**About this exercise**
Reproduce the complete set of records, exactly as they appear.

**Records for the task**
☆ ☆ ☆ ☆ ☆

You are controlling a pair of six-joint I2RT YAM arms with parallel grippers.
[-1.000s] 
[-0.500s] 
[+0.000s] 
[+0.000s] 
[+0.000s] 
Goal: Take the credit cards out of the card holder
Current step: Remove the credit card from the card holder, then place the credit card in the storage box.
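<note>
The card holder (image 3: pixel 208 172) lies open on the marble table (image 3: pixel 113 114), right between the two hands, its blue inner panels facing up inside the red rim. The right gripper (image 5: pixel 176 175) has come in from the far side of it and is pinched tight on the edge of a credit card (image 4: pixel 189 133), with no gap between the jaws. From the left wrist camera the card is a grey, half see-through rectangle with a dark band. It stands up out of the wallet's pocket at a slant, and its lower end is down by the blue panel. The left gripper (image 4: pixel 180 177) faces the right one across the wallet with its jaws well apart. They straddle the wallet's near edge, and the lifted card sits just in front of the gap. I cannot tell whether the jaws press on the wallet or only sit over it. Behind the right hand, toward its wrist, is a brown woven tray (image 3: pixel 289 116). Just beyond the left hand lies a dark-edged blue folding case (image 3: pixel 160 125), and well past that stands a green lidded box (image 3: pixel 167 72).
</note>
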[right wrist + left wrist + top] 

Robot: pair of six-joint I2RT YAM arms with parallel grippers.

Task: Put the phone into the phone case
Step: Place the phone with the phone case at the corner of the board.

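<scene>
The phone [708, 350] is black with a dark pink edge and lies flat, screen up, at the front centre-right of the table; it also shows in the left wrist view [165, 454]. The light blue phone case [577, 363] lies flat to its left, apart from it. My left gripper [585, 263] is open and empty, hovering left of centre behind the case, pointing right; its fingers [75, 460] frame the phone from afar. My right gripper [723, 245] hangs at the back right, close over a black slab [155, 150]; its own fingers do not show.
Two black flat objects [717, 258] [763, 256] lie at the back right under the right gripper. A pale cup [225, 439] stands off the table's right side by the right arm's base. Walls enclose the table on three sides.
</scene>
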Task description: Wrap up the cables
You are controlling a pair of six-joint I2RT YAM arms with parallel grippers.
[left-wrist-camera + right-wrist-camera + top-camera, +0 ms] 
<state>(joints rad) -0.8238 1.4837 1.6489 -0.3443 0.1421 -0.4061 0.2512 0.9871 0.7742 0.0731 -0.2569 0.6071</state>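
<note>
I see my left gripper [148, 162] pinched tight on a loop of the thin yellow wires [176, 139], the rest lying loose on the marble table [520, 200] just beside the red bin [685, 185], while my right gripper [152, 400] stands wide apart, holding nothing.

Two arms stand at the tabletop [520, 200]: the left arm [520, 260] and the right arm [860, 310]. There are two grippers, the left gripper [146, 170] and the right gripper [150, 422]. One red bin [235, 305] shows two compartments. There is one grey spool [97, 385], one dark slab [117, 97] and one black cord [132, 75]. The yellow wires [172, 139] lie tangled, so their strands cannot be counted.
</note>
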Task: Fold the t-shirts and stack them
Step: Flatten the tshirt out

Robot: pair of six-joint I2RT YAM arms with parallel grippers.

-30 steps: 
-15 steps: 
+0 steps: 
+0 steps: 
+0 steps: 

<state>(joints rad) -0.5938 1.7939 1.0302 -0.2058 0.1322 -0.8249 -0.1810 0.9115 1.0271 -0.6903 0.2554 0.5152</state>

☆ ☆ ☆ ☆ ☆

**Solution to this exercise**
You are controlling a pair of six-joint I2RT YAM arms with parallel grippers.
[-1.000s] 
[-0.500s] 
[+0.000s] 
[+0.000s] 
[+0.000s] 
Goal: Take the credit cards out of the card holder
Current step: Remove the credit card from the card holder, then place the credit card in the storage box.
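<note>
The card holder (image 3: pixel 208 172) lies open on the marble table (image 3: pixel 113 114), right between the two hands, its blue inner panels facing up inside the red rim. The right gripper (image 5: pixel 176 175) has come in from the far side of it and is pinched tight on the edge of a credit card (image 4: pixel 189 133), with no gap between the jaws. From the left wrist camera the card is a grey, half see-through rectangle with a dark band. It stands up out of the wallet's pocket at a slant, and its lower end is down by the blue panel. The left gripper (image 4: pixel 180 177) faces the right one across the wallet with its jaws well apart. They straddle the wallet's near edge, and the lifted card sits just in front of the gap. I cannot tell whether the jaws press on the wallet or only sit over it. Behind the right hand, toward its wrist, is a brown woven tray (image 3: pixel 289 116). Just beyond the left hand lies a dark-edged blue folding case (image 3: pixel 160 125), and well past that stands a green lidded box (image 3: pixel 167 72).
</note>
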[right wrist + left wrist + top] 

Robot: pair of six-joint I2RT YAM arms with parallel grippers.

Task: Put the phone into the phone case
Step: Place the phone with the phone case at the corner of the board.

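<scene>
The phone [708, 350] is black with a dark pink edge and lies flat, screen up, at the front centre-right of the table; it also shows in the left wrist view [165, 454]. The light blue phone case [577, 363] lies flat to its left, apart from it. My left gripper [585, 263] is open and empty, hovering left of centre behind the case, pointing right; its fingers [75, 460] frame the phone from afar. My right gripper [723, 245] hangs at the back right, close over a black slab [155, 150]; its own fingers do not show.
Two black flat objects [717, 258] [763, 256] lie at the back right under the right gripper. A pale cup [225, 439] stands off the table's right side by the right arm's base. Walls enclose the table on three sides.
</scene>
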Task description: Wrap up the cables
You are controlling a pair of six-joint I2RT YAM arms with parallel grippers.
[left-wrist-camera + right-wrist-camera + top-camera, +0 ms] 
<state>(joints rad) -0.8238 1.4837 1.6489 -0.3443 0.1421 -0.4061 0.2512 0.9871 0.7742 0.0731 -0.2569 0.6071</state>
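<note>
I see my left gripper [148, 162] pinched tight on a loop of the thin yellow wires [176, 139], the rest lying loose on the marble table [520, 200] just beside the red bin [685, 185], while my right gripper [152, 400] stands wide apart, holding nothing.

Two arms stand at the tabletop [520, 200]: the left arm [520, 260] and the right arm [860, 310]. There are two grippers, the left gripper [146, 170] and the right gripper [150, 422]. One red bin [235, 305] shows two compartments. There is one grey spool [97, 385], one dark slab [117, 97] and one black cord [132, 75]. The yellow wires [172, 139] lie tangled, so their strands cannot be counted.
</note>
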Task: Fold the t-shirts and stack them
Step: Flatten the tshirt out

Robot: pair of six-joint I2RT YAM arms with parallel grippers.

-30 steps: 
-15 steps: 
+0 steps: 
+0 steps: 
+0 steps: 

<state>(joints rad) -0.5938 1.7939 1.0302 -0.2058 0.1322 -0.8249 -0.1810 0.9115 1.0271 -0.6903 0.2554 0.5152</state>

Whatever the exercise asked has now been answered.